Opvallend is dat de gevolgen van deze disruptieve ontwikkelingen weinig aandacht krijgen. Sterker nog, disrupties van buiten die je onder duurzaamheid kan samenvatten worden vaak negatief benaderd en krijgen weinig aandacht. Terwijl bijvoorbeeld de disruptie op het gebied van energie tot nieuwe verdienmodellen rond elektriciteit leidt!
Disrupties binnen ondernemend onderwijs
Binnen ondernemend onderwijs heeft de disruptie-gedachte ook een plek gekregen.

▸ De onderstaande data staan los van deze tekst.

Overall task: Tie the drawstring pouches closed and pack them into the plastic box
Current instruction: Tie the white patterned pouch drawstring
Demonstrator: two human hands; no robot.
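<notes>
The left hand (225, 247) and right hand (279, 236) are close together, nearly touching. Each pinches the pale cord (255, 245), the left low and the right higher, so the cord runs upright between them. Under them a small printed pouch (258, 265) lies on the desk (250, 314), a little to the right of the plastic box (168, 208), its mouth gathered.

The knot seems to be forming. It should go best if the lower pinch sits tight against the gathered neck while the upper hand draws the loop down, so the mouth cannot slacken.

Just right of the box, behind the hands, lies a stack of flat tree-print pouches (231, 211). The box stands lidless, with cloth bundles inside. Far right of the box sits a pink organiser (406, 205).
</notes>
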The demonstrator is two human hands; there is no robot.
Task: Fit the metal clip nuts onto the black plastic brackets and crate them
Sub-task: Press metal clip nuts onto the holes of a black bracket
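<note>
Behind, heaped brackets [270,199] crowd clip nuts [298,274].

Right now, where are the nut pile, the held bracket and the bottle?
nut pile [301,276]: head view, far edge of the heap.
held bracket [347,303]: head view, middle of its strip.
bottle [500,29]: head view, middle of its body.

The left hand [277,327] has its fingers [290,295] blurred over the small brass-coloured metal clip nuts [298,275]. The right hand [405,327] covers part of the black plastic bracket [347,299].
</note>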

Studenten worden aangespoord om zelf een nieuw product te bedenken, of een nieuw verdienmodel te bedenken. Persoonlijke creativiteit staat daarbij centraal in de lessen.
Studenten vinden dit vaak een erg lastige opdracht. Vooral bij studentbedrijven wordt dat duidelijk. Zelf in je hoofd een nieuw product of verdienmodel bedenken, en vaak ook nog in een groepje studenten, duurt soms erg lang. Het resultaat valt vaak ook tegen, meestal wordt de veilige weg van inkopen via internet en verkopen via een website gekozen. Het leereffect is daarmee gering.
Werk vanuit de context
De gedachte dat je een disruptief idee uit het niets kunt bedenken is een foute gedachte. Bij disruptieve ideeën, van ‘binnen’ en van ‘buiten’ is kennis van het product, samenwerken met (potentiele) klanten, en kennis van marktbewerking de basis. De interactie en de samenwerking van klanten vormen de sleutel tot succes.
Ondernemend onderwijs bestaat in dat geval in het ontwikkelen van de nodige vaardigheden. Creativiteit is vanzelfsprekend belangrijk. Samenwerken is dat evenzeer, net als netwerken en het verkennen van trends en ontwikkelingen in de markt. Op die manier leren studenten om in te spelen op innovaties.